Mass. health insurance set to roll out
TEXT OF INTERVIEW
Kai Ryssdal: If you live in Iowa or New Hampshire, you’re probably getting bombarded by political ads. Residents of Massachusetts, though, are hearing this:
HEALTH COVERAGE AD: I’ve got it, we’ve got it . . . Got what? Health insurance! Massachusetts residents now required to have it . . .
It, as the man said, is mandatory health coverage.
Last April, Massachusetts became the first state in the country to force its residents, rich or poor, working or not, to have some kind of health insurance. And the deadline’s looming.
Helen Palmer’s at the Marketplace Health Desk at WGBH in Boston with an update. Hello, Helen.
Helen Palmer: Hi there, Kai.
Ryssdal: Now, it’s July the 1st for this deadline, right?
Palmer: That’s the deadline for the second phase. The first phase, which was for the people basically up to 300 percent of the poverty level, the federal poverty level, that kicked off in January. And indeed, a lot of people have already signed on. The Health Connector Board, who actually organized it, they’re thrilled, because they say 130,000 newly-insured Massachusetts residents are out there now that weren’t insured before.
Ryssdal: Now my assumption, Helen, would be that that’s mostly uninsured, right?
Palmer: That’s previously uninsured and low-income. There wasn’t anything available for them, they didn’t qualify for Medicaid, and people in many cases don’t pay anything — not even premiums. And that’s really been a roaring success.
Ryssdal: All right, but what about the people who do have to pay? Are they signing up at all?

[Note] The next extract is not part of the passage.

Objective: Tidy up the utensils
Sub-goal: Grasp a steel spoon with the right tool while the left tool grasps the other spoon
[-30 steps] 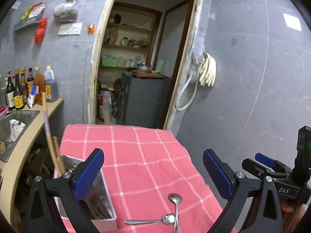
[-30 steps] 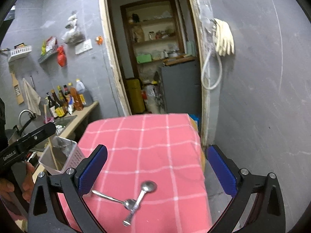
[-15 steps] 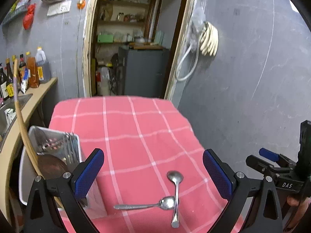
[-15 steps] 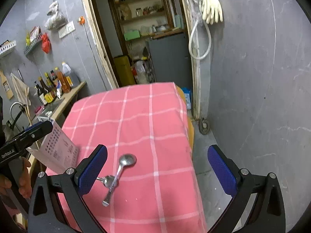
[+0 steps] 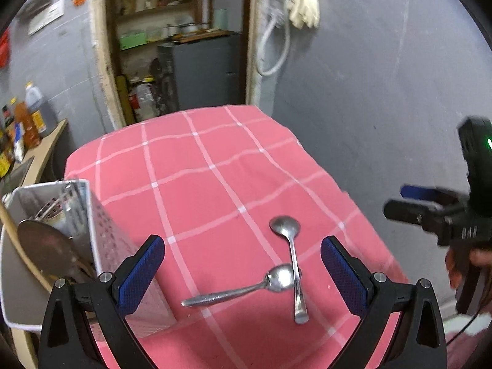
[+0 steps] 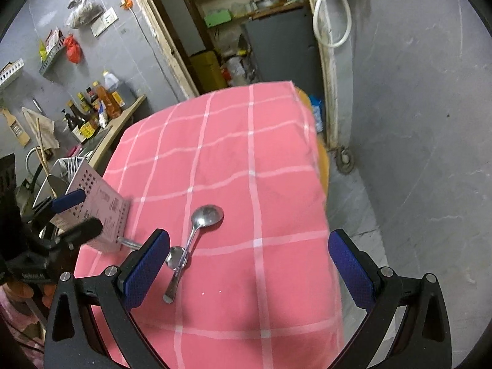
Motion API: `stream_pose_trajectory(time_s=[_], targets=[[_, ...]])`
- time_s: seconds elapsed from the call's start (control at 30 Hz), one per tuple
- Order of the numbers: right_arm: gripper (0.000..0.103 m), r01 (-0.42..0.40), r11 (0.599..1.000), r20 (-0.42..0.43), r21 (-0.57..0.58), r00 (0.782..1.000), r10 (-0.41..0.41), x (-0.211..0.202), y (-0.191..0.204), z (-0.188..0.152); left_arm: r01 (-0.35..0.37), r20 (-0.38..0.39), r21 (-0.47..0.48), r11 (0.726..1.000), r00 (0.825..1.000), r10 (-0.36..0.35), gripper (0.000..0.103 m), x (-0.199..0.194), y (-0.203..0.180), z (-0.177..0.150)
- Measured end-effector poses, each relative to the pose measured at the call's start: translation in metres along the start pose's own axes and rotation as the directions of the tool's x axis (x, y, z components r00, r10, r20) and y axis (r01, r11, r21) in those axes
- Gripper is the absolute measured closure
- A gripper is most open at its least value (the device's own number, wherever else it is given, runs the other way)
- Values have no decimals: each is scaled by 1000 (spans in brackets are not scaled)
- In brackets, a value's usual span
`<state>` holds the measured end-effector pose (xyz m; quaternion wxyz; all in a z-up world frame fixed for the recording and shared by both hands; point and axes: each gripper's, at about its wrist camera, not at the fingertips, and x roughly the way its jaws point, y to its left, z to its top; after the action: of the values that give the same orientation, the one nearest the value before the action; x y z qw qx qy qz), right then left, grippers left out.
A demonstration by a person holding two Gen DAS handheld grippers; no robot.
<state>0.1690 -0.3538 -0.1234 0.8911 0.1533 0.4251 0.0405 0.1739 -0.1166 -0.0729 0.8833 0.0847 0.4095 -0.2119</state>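
Two metal spoons lie crossed on the pink checked tablecloth (image 5: 196, 166). One spoon (image 5: 290, 255) points away from me; the other spoon (image 5: 246, 289) lies across it. Both also show in the right wrist view, the long one (image 6: 196, 230) over the short one (image 6: 175, 256). A white perforated utensil caddy (image 5: 101, 246) with utensils and a wooden ladle stands at the table's left edge, also in the right wrist view (image 6: 101, 212). My left gripper (image 5: 243, 264) is open just above the spoons. My right gripper (image 6: 249, 264) is open, to the right of the spoons.
A counter (image 6: 123, 117) with sauce bottles and a sink runs along the left. A doorway (image 5: 184, 46) with shelves and a grey cabinet lies beyond the table's far end. A grey wall (image 6: 415, 123) and bare floor are to the right.
Both grippers have tilted down and moved closer over the table. The spoons now sit higher and larger in both views. Both stay open.
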Motion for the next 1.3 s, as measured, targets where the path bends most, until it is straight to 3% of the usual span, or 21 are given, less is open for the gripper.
stream_pose_trajectory(time_s=[0.3,0.37,0.43,0.53,0.77,0.87,1.03,1.3], targets=[[3,-58,998,-85,5,995,59,30,-4,8,-20,-82,197,980,996,37,1,21,-17,-2],[13,-79,997,-111,3,991,79,38,-2,10,-32,-89,242,970,995,54,1,25,-21,-4],[32,-88,996,-142,5,986,88,47,-2,11,-48,-93,292,955,993,79,5,29,-26,-6],[36,-121,992,-189,15,974,122,61,3,11,-63,-100,348,935,990,104,13,33,-29,-6],[46,-157,988,-245,14,957,156,81,18,9,-25,-89,327,945,994,57,21,26,-30,9],[52,-175,984,-271,18,947,173,89,22,10,0,-88,356,935,996,33,24,27,-37,9],[71,-214,976,-337,41,916,215,109,24,6,50,-193,376,925,981,25,41,49,-39,-5],[75,-255,964,-396,78,879,265,133,38,1,98,-292,372,923,956,16,48,72,-38,-21]])
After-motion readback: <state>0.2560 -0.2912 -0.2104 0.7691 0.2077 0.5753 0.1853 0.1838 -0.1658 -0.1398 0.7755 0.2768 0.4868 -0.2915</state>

Palmer: The latest figures suggest people are signing on at about a rate of a hundred a week. Which is not actually terribly good. But the head of the Connector Board, John Kingsdale, he says they’re really on a push to actually get the word out now:
John Kingsdale: We’ve sent postcards to 3.3 million taxpayers and letters to 193,000 businesses. So we’re starting to get the word out broadly to the public — but just starting.
Palmer: Now, Kingsdale says he thinks that enrollment will pick up. I mean, the premiums are quite modest, he says — they range from as little as $184 a month for, say, a 37-year-old in Boston, to about $290 a month for the soup-to-nuts kind of plan. But all the health care advocates say, well, that’s not all the story — there are deductibles which people aren’t used to. And there are copays, too, that they may not be used to.
Ryssdal: All right. But if I remember from the initial news reports of this program, there are penalties for people not signing up, aren’t there?
Palmer: Yes. But actually, the penalties aren’t terribly steep this first year. I mean, the first year, they’ll lose their state tax exemption, that’s about $218. But that’s not actually very much, it will be more than that the year . . . the second year — they could face a fine of about $1,200. But not this year.
Ryssdal: Helen, tell me about employers up there. How are they feeling about this plan?
Palmer: Well, they’re not particularly on board, according to Bill Vernon. He’s the Massachusetts director of the National Federation of Independent Businesses. He says there’s a kind of “wait and see” attitude, that they don’t like the idea of government mandating that they have to give health insurance. They are setting up plans to enable their workers to contribute with pretax dollars. And if they don’t actually set up some kind of mechanism like this, then the companies could face penalties of $295 per worker per year for not enabling them to buy health insurance this way.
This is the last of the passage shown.